Her kids hadn’t understood her decision. She hadn’t expected them to.
“Michael,” she said into her suit radio, “if you had three wishes, what would they be?”
The coring machine spluttered off, diamond-edged blade now buried thirty meters beneath their feet. “Dunno, Doc,” Michael Tedesco muttered. “Robots intelligent enough to fix the equipment for us?” He bounced around the drill’s brutalist struts. “Cold’s gotten into the controls again.”
At −179 C, metals turned brittle. They had to use carbon-fiber composites for most of their equipment, and Kahina could feel resistance in the mechanism as they tried to manually retract the drill. “No idea why IPEX wants more of these,” Michael grumbled. He often talked to himself as he worked, a nonstop patter of invective directed at recalcitrant machinery and defective code. “We’re sitting on the biggest sink of fuel in the solar system, and it’s all at the surface. No drilling needed.”
She knew he’d worked the oil fields in Canada and a dozen other countries, where he’d learned the skills that had brought him to Titan. He’d burned through two marriages and had been a mostly absent presence in his children’s lives—as invisible to them as Saturn behind Titan’s clouds. He’d retired to a cabin deep in British Columbia before the call for volunteers had come.
And yet, he had volunteered. They all had. Drawn here in search of wonder.

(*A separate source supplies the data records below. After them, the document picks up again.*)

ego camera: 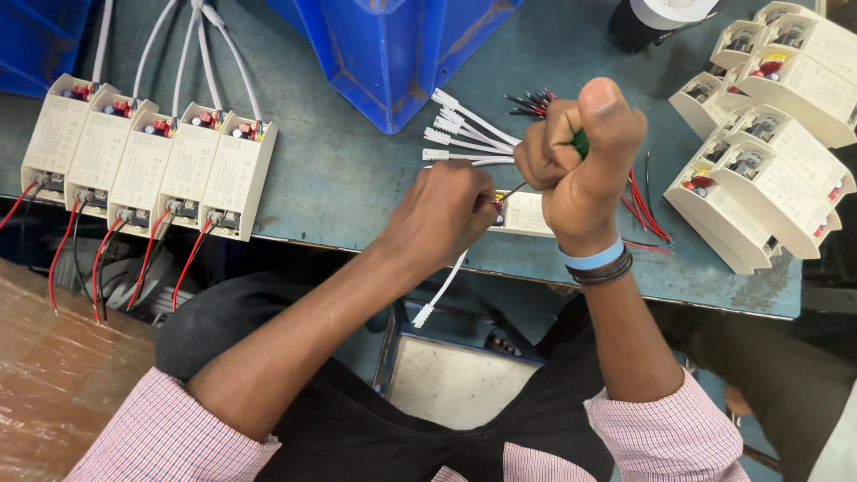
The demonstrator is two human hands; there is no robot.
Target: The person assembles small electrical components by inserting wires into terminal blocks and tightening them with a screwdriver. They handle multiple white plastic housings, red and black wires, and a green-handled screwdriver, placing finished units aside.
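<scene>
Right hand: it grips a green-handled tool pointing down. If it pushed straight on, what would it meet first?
The right hand drives the green-handled screwdriver down toward the white driver box that the left hand steadies. That box looks first in line, though the tip is hidden.

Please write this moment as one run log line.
right hand: grips green-handled screwdriver | left hand: steadies white module | table: wired modules

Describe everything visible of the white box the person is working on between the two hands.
The white box is a small cream plastic module lying flat near the front edge of the teal table, mostly hidden. The left hand covers its left end; the right hand, fisted around a green-handled screwdriver, stands over it, the thin shaft slanting down to its left end. A white lead hangs off the table below it. Red and black wires lie to its right.
</scene>
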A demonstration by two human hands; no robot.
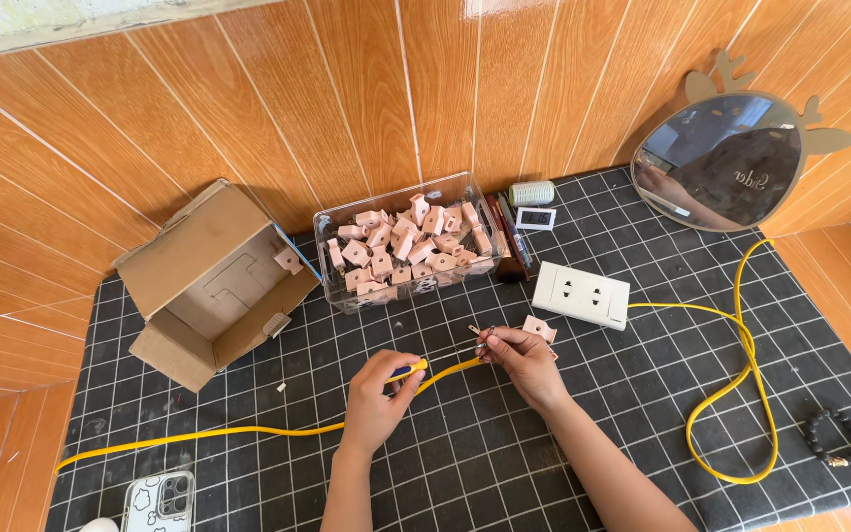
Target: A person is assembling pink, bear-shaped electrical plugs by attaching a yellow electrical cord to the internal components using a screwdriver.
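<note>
Hands meet near the middle of the desk [642, 414], a black mat with a white grid. The left hand [378, 396] is closed on a yellow cable [248, 432], pinching it together with what may be a small blue-handled tool; the view is too small to be sure. The right hand [524, 357] grips the cable's bare end, where thin metal pins [478, 330] stick out toward the back left. The cable's long axis runs from the left edge, low and nearly flat, rising rightward into the hands. It is slim, flat and bright yellow. A second yellow stretch loops by the right edge to a white socket [581, 294]. One pink clip [539, 328] lies just beside the right hand, below a clear box [332, 256] of them.
</note>
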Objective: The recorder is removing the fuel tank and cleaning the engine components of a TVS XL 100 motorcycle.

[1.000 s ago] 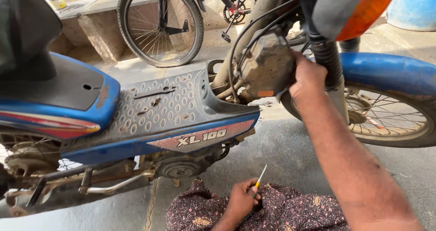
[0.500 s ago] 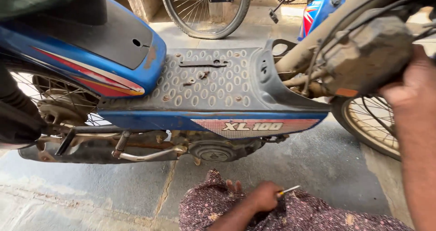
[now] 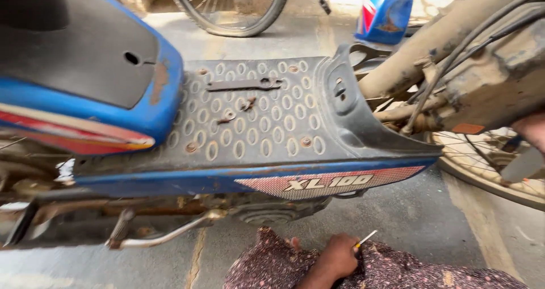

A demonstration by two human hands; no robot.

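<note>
left hand (image 3: 336,259): fist closed round a small screwdriver (image 3: 365,239); tip points up-right toward the footboard (image 3: 255,118)
right hand (image 3: 531,130): at frame edge; grip can't tell

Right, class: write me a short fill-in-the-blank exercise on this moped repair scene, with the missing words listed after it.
1. The left hand grips a small tool with a ____ handle.
2. That hand rests on a ____ cloth on the ground.
3. The moped's footboard is patterned with raised ____ shapes.
4. The side panel beneath the footboard is painted ____.

Missing words: yellow; patterned; oval; blue
</note>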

“My fault,” she answered after a moment. “I asked to do sediment layer studies up here—crap, are we caught on actual rock?” The icy regolith underfoot usually yielded to the diamond drill, but she could feel a snag, singing tension through the controls.
“Feels like it. Let me get a lever—”
She watched it happen in slow-motion. The drill, twisted by hands and tools, snapped. Pieces of metal, ice, and rock flew from the fracture point like spear-points, and Michael crumpled just as one of those same spear-points slashed open the left arm of her suit.
Cold. Vicious, freezing cold. Kahina yelped and slapped a hand over the gash. Even a second or two of exposure to the lethal cold had been enough to flash-freeze part of her forearm. She wasn’t losing oxygen, but the thick, frigid atmosphere pressed in, invading.
Each segment of her suit sealed at each joint, not allowing contamination and cold any further in or out. She gritted her teeth at the necessity and released the gash long enough to grab the tube of two-stage epoxy that swung from her toolbelt and broke it open off by rapping it against the drill. A chemical reaction inside heated the compounds briefly, allowing her to fill in the gash…and then she felt a steady thrum as her suit heaters strained to warm her.
Bounce, bounce, landing beside Michael. “You all right?”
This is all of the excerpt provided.